Anche lei, all'inizio, era stata minacciata: se lo racconti dirò alla mamma che è stata colpa tua, che sei tu a provocarmi. E lei, a furia di sentirselo ripetere, ci deve aver creduto e per tutta una vita ha taciuto quello che il padre le faceva subire anche una volta sposata, anche dopo essere diventata mamma. Lei alla fine sembrava aver accettato quell'orrore ma si era fatta giurare dal padre che mai avrebbe toccato la sua bambina. Altrimenti avrebbe parlato.
Così, scoperto cosa quell'uomo aveva fatto anche a sua figlia, ha deciso di raccontare tutto quello che aveva dovuto passare, e ha riempito pagine e pagine di verbale raccontando decenni di abusi nascosti alla madre che ha scoperto di aver avuto al fianco un mostro solo ora.

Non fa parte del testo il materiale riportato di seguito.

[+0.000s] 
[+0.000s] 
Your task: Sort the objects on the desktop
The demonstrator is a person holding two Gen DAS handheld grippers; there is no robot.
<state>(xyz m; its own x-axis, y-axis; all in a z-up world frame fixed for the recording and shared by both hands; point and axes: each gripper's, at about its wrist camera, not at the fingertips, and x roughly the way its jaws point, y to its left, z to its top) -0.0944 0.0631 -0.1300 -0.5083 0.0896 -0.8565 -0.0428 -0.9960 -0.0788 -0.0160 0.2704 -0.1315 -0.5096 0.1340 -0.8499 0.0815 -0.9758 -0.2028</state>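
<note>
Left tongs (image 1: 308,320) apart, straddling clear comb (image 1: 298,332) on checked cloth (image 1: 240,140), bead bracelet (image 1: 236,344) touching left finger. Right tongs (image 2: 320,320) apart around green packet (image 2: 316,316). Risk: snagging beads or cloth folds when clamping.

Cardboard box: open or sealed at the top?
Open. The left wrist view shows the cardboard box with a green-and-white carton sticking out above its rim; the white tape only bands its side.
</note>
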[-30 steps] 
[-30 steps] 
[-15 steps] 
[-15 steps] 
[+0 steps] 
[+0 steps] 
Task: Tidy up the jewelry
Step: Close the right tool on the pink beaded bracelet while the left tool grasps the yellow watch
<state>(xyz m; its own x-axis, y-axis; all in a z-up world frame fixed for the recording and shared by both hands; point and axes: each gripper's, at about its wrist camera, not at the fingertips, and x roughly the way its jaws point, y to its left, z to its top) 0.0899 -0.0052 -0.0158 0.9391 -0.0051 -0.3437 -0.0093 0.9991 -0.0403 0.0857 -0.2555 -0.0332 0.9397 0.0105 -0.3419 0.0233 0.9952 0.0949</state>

Sulla base degli elementi raccolti, il pm ha emesso un provvedimento di fermo di indiziato di delitto che è stato eseguito l'altro giorno.
E ieri il gip Fazio ha emesso un'ordinanza di custodia cautelare in carcere. L'uomo, intanto, ha confessato tutto anche se a modo suo, fino all'ultimo, e davanti agli inquirenti si è giustificato dicendo, che tutto sommato "mia figlia ci stava".
''Per uomini simili è possibile soltanto auspicare cure obbligatorie e carcere a vita'' dice il sociologo Antonio Marziale, presidente dell'Osservatorio sui Diritti dei Minori e consulente della Commissione parlamentare per l'Infanzia.
Per Marziale ''la pedofilia non è solo quella emergente da Internet, ma buona parte continua a consumarsi entro le mura domestiche ed è quella più difficile da fronteggiare, complice l'assoggettamento psichico delle vittime nei confronti degli abusanti. Ci troviamo al cospetto di un crimine contro l'umanità, che non può più limitarsi al mero biasimo''.